EXERCISE DESCRIPTION =
Although the records include pictures, the copy should not; write out exactly the lines from the first through the line with "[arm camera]".

Items from a dataset =
════════════════════

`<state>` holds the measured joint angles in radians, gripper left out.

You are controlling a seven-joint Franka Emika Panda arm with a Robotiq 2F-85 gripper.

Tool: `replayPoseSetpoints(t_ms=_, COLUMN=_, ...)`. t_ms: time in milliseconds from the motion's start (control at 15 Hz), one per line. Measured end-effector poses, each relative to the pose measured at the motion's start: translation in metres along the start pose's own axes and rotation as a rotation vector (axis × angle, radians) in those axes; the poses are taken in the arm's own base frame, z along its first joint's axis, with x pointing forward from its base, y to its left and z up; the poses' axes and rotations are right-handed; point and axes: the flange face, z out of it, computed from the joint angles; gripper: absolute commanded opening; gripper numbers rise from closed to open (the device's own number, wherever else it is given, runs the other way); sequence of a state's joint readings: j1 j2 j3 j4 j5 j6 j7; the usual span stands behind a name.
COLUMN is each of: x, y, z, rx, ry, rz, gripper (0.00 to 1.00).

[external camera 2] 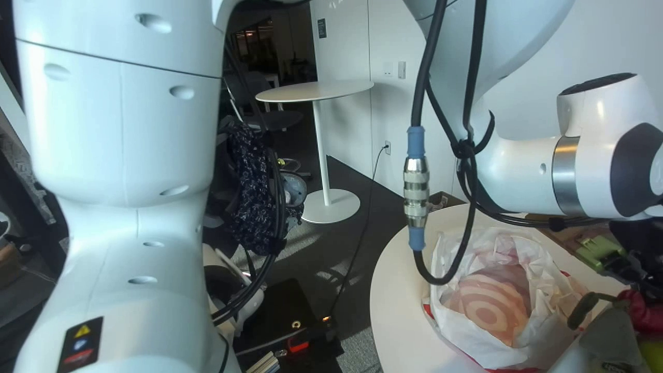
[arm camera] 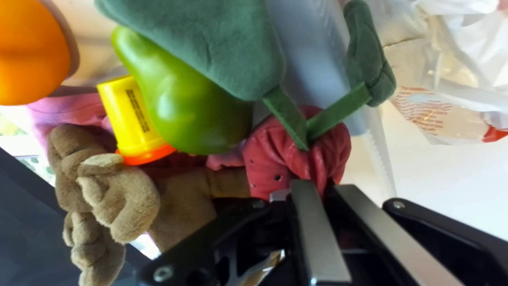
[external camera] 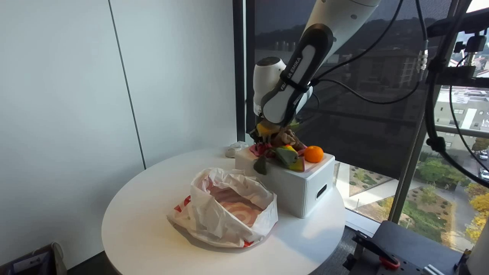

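Red plush fruit (arm camera: 297, 161), right of centre in the wrist view, at the edge of a white box (external camera: 292, 193); cannot tell whether resting there or slightly raised. From the left in that view, first an orange (arm camera: 31, 51) on the box top. Then pink fabric (arm camera: 75, 113), partly covered by a lumpy brown plush (arm camera: 123, 194) toward the lower border. Just right of these, a yellow tub (arm camera: 127, 115) with an orange-red lid, tilted and touching a glossy green pear (arm camera: 170, 95). Overlapping the pear, a broad green leaf (arm camera: 222, 47), joined by a flat stem to the red plush fruit. Next, at the bottom, gripper (arm camera: 324, 184) with jaws close together, pinching a bunched fold of the red fabric, creases running into the grip. Farther right, a smaller green leaf (arm camera: 367, 55) on a second stem, hanging over the box side, then a crumpled white bag (arm camera: 460, 75) at the right border. In an exterior view, also from the left: pale wall panels (external camera: 68, 95), a round white table (external camera: 149, 225), the same bag on it with mouth spread wide and ring markings (external camera: 240, 214) inside, then the box just beside it, a dark slot (external camera: 321, 191) in one end, robot arm (external camera: 324, 38) above, and last a window (external camera: 424, 198) beyond the table.
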<state>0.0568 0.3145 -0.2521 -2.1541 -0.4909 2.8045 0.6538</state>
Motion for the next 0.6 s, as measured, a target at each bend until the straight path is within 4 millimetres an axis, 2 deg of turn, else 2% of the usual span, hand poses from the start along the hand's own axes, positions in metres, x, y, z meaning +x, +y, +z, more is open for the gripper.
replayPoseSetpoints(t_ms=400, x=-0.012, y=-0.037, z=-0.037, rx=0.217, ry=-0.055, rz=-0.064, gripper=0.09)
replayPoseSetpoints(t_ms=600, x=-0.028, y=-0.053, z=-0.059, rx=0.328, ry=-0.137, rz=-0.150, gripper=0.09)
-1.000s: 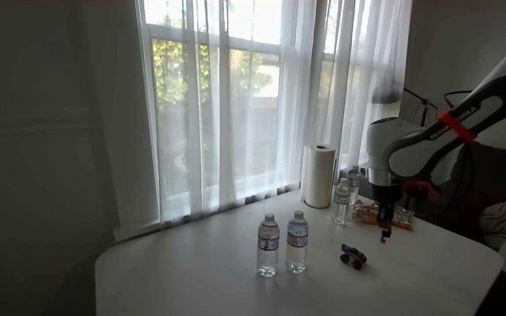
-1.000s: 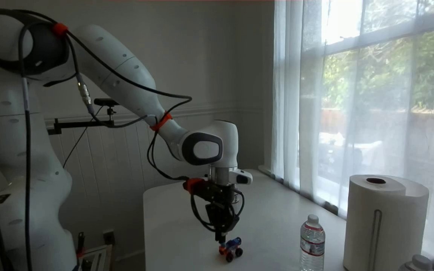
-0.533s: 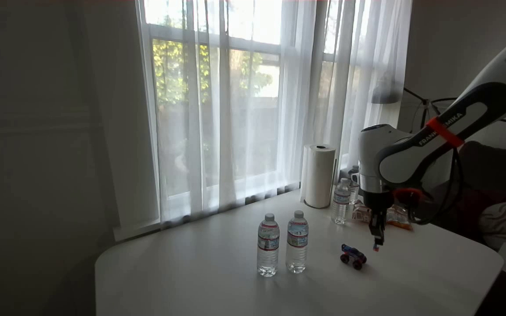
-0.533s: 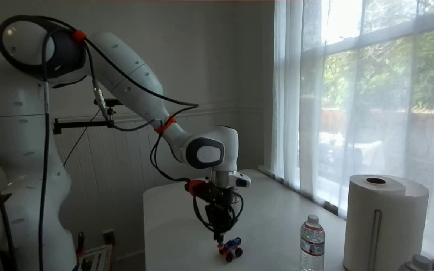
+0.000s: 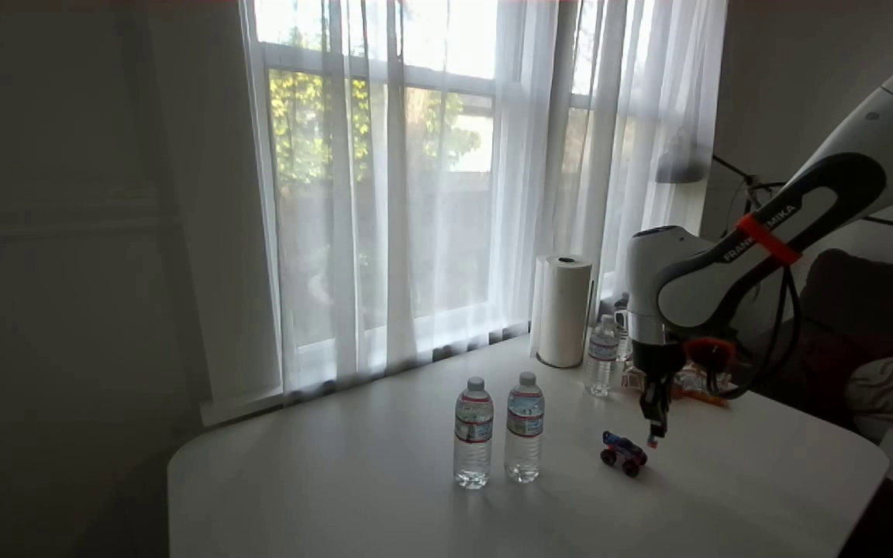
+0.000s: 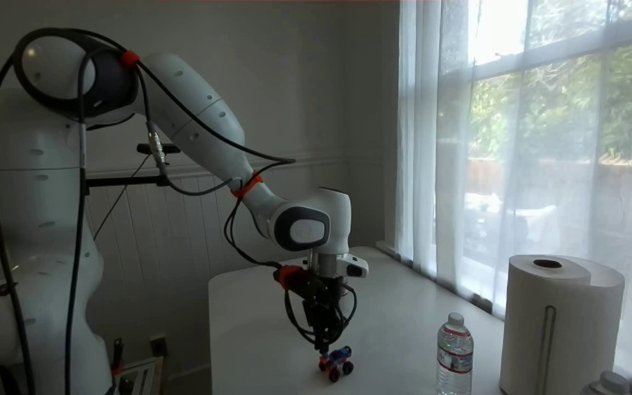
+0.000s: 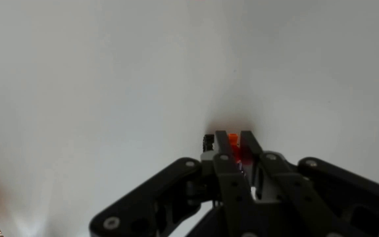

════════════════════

ANSWER FOR THE TASK =
`<state>` holds the measured joint angles in radians, gripper left out.

You are controlling a seven-joint Franka Emika Panda arm with a Robotiq 2F-85 gripper.

Tool: `replayPoseSetpoints(t_ms=_, COLUMN=_, ...)`. t_ms: time in milliseconds from the motion's start (control at 15 Hz), one per line. Measured end-effector poses, each relative to the pose measured at the motion's start: translation in metres along the start pose's own axes and rotation as a rotation vector (axis × angle, radians) in those axes; the poses are taken in the arm's own base frame, z along its first joint's axis, with x pointing forward from its base, y to its left and z up; the poses' axes and rotations are right-handed; point and axes: the flange face, z out of it, computed from the joint angles; gripper: absolute commanded opening; gripper numbers rise from closed to open (the device's own number, wherever else it is given, runs the other way); sequence of a state's joint readings: j1 j2 j3 j4 j5 j6 j7; the usual span stands behind a name.
COLUMN is each of: x, y, z, rx, ry, rz, gripper (0.00 to 1.00).

[external camera 2] 
[arm camera] 

This answer is now complete.